NOTAS DO MEU CANTINHO
O
Carnaval ou Entrudo está na memória das gentes, principalmente
daqueles que já passaram à idade dos patriarcas. Não faz mal, por
isso, recordar esses tempos de diversão e festa popular em que as
pessoas, de quase todas as idades, se divertiam de maneira ordeira e
sem ofender terceiros.
Em
poucas semanas estamos no mês do Carnaval. Quatro semanas que
antecedem a Quaresma, mas que, talvez por isso, eram de dar largas à
alegria prazenteira, antes que o tempo da penitência e do jejum
chegasse. Isto para os católicos que, nestas bandas, eram a
totalidade das pessoas. E aqui vale a pena recordar que, no ano de
1875, a população da paróquia da Santíssima Trindade, constituída
por quase três mil pessoas, de ambos os sexos e idades, e de todas
as condições sociais, e segundo o “Rol dos Confessados”,
cumpriu o dever da desobriga pascal. Ninguém faltou!
O
Carnaval iniciava-se com a “quinta-feira
de amigos”. Um dia
especial em que os amigos se reuniam para a tradicional ceia.
E
depois vinham as outras: quinta-feira
de amigas, compadres e comadres.

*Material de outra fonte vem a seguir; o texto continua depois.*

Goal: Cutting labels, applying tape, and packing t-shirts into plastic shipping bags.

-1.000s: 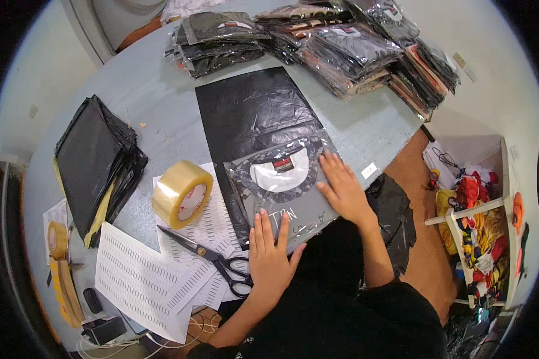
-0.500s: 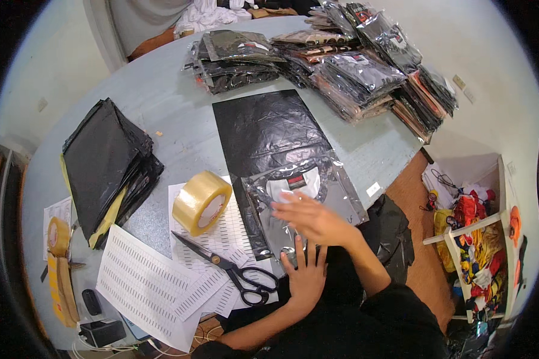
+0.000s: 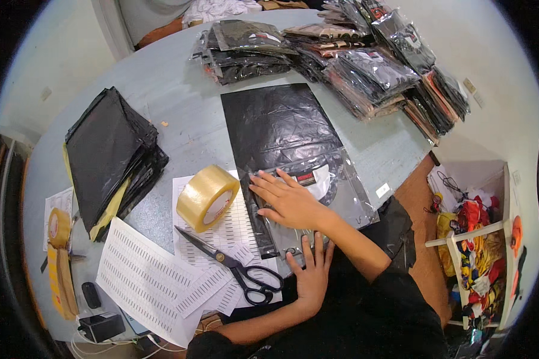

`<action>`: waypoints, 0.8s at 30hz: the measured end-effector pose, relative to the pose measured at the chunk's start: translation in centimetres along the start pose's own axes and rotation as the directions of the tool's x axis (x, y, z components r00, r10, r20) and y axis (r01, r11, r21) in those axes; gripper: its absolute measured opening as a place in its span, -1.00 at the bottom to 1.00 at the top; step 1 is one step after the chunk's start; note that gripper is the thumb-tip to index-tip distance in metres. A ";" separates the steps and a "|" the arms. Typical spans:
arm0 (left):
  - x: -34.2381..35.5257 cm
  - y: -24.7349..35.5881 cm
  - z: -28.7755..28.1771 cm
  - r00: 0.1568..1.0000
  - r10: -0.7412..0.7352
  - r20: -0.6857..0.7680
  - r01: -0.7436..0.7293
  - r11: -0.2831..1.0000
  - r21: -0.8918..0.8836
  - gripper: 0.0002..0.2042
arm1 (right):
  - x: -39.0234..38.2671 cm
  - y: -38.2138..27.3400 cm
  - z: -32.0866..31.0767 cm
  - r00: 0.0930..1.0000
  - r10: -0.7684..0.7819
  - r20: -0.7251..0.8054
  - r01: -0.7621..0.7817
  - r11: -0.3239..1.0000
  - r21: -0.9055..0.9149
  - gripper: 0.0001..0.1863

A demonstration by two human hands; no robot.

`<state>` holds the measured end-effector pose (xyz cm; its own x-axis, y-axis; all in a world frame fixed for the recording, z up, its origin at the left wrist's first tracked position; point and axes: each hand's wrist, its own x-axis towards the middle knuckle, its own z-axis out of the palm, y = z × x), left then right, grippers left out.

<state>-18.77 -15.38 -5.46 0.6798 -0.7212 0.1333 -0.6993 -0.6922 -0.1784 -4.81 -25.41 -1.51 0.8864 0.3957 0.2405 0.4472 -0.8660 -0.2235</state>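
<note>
A folded grey and black garment in a clear plastic bag [image 3: 348,192] lies at the table's near edge, over the lower part of a black plastic mailer bag [image 3: 275,119]. My right hand [image 3: 294,202] rests flat on the clear bag, its fingers outstretched toward the left and beside the garment's white collar. Just below it, my left hand [image 3: 312,276] has its fingers spread, fingertips at the bag's near edge. Neither hand grips anything. To their left are black-handled scissors [image 3: 238,270], partly spread, and a large roll of clear tape [image 3: 208,198], both on printed sheets.
A stack of black mailer bags [image 3: 111,155] lies at the left. Several bagged garments [image 3: 371,75] are piled along the far right edge, with another pile [image 3: 245,51] beside them. Printed paper sheets [image 3: 144,281] cover the near left. A shelf of colourful cloth [image 3: 476,257] stands at the right.
My right hand has come down and left, and now lies flat on the clear bag. The left hand stays near the bag's edge. The whole view has shifted slightly.
</note>
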 end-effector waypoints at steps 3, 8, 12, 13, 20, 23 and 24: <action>0.0 0.5 0.1 0.999 -0.012 0.035 0.012 1.000 -0.019 -0.44 | 0.7 0.3 0.2 1.000 -0.027 -0.006 0.027 0.999 -0.035 -0.40; -0.5 0.4 0.6 0.997 0.044 0.060 -0.040 0.997 -0.059 -0.52 | -0.8 -1.4 -0.6 0.998 -0.013 0.065 0.011 0.999 0.034 -0.35; -0.9 0.8 1.4 0.988 0.046 0.148 -0.034 0.996 -0.080 -0.52 | -4.2 -1.9 -2.0 0.989 0.040 0.142 -0.055 0.993 0.102 -0.37; -0.7 0.9 1.1 0.986 0.051 0.160 -0.039 0.996 -0.079 -0.50 | -5.2 -1.7 -2.3 0.988 0.077 0.136 -0.089 0.992 0.087 -0.38; 0.0 0.5 0.2 1.000 -0.011 0.020 0.012 0.999 -0.046 -0.36 | -9.6 4.9 -4.3 0.887 0.455 -0.076 -0.457 0.889 -0.020 -0.38; 0.3 0.4 -0.4 1.000 0.007 0.028 -0.006 0.999 -0.037 -0.38 | -10.6 7.9 -4.0 0.757 0.623 -0.197 -0.648 0.754 -0.106 -0.37; 0.1 0.4 -0.3 1.000 0.005 0.025 -0.004 0.999 -0.040 -0.38 | -11.1 8.2 -3.9 0.758 0.622 -0.198 -0.647 0.754 -0.110 -0.37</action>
<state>-19.06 -15.77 -5.18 0.6813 -0.7240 0.1078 -0.7105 -0.6895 -0.1402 -11.43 -38.05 -2.35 0.9260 -0.2991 0.2305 -0.2496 -0.9429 -0.2205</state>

A
seguir eram o
Domingo de Entrudo, também designado
Domingo Gordo e os
dois dias seguintes a festejar o rei mono, que a Quarta-feira, ou
Quarta feira de Cinzas, davam início à Quaresma.
Numa
rubrica do Missal Romano, consta a seguinte informação: “Nos
primeiros séculos da igreja, os cristãos, que haviam prejudicado a
comunidade cristã com escândalos públicos, expiavam-nos, durante a
Quaresma.” E depois: “Na sociedade moderna, em que tudo se
permite e tudo se procura contestar, não só se está a perder a
consciência das repercussões sociais do pecado, como também o
próprio sentido do mesmo.”
Felizmente
que, por estes lados, o Entrudo não tem sido motivo para grandes
distúrbios.
Na
freguesia da Piedade, há a tradição do “Bando” ou o
“Testamento do Burro”, com a distribuição dos seus membros e
órgãos pelos parceiros mais contestatários. E não passa de cena
hilariante.
Por
aqui, que me lembre, somente um caso fortuito, nos anos trinta.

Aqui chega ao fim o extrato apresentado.